**Work order:** From the entries below, count the lines with "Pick". Write only the count.

======== Record set ========

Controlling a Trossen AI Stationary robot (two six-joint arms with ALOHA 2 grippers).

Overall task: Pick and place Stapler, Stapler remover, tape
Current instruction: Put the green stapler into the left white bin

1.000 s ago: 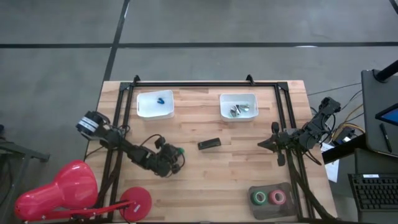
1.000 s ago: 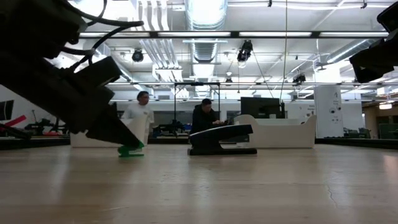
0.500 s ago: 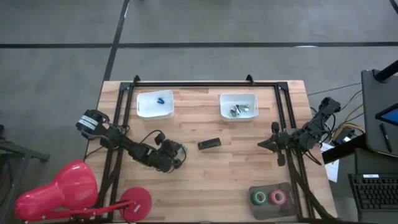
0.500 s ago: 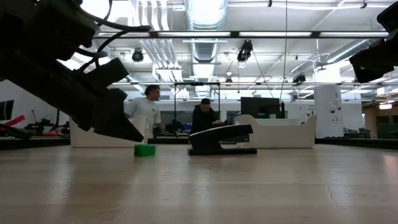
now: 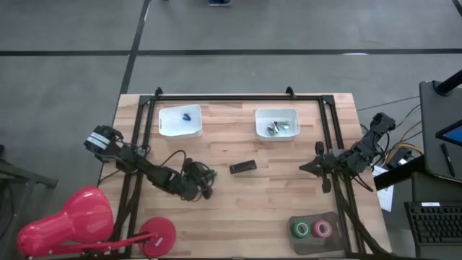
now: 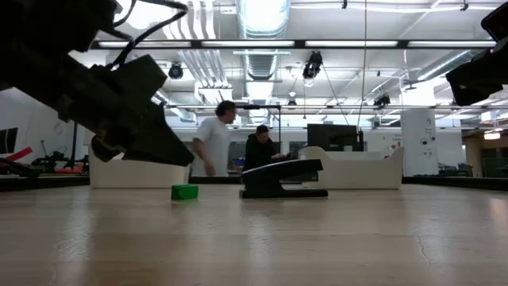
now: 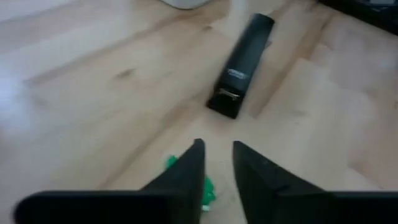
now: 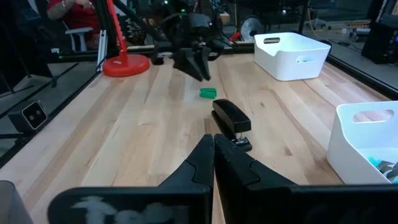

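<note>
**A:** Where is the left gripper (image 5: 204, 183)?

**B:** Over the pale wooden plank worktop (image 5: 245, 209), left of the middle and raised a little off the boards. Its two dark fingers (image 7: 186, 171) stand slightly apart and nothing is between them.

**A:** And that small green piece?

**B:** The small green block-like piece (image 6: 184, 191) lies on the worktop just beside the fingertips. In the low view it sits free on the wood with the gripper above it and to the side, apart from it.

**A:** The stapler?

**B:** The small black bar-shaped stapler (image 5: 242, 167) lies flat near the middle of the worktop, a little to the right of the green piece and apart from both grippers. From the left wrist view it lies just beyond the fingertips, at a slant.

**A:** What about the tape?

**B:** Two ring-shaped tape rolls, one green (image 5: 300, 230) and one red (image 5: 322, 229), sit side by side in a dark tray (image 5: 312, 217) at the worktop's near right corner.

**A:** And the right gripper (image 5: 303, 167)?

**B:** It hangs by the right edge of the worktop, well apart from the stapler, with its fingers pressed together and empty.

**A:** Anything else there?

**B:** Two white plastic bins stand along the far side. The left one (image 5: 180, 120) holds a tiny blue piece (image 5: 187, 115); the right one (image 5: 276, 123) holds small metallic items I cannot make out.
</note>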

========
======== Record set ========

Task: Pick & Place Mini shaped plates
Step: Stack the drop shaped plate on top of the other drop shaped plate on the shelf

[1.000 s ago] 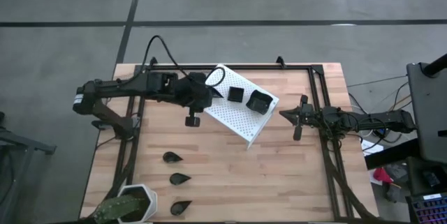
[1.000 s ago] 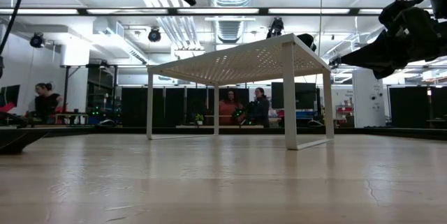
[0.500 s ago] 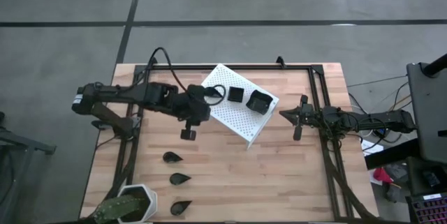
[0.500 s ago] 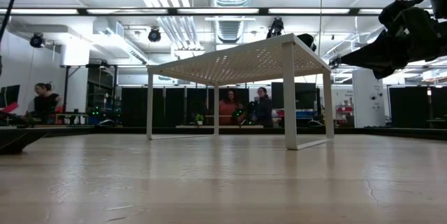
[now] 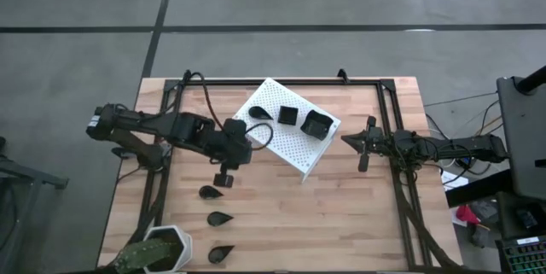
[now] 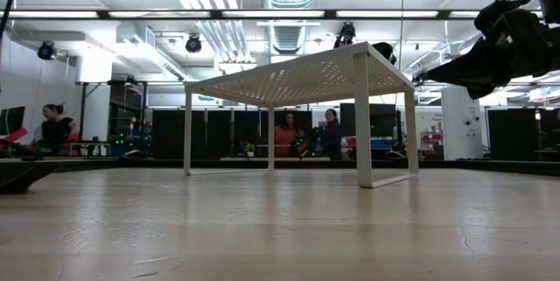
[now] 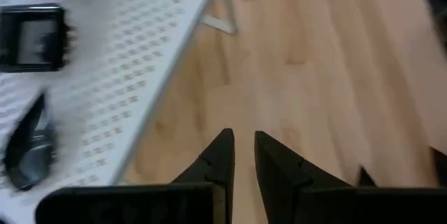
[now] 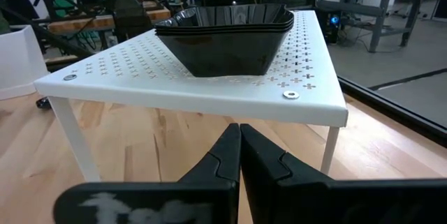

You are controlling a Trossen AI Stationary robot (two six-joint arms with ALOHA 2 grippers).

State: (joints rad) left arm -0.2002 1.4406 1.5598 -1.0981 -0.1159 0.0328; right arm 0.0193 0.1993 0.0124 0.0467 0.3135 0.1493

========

**Exercise result:** 2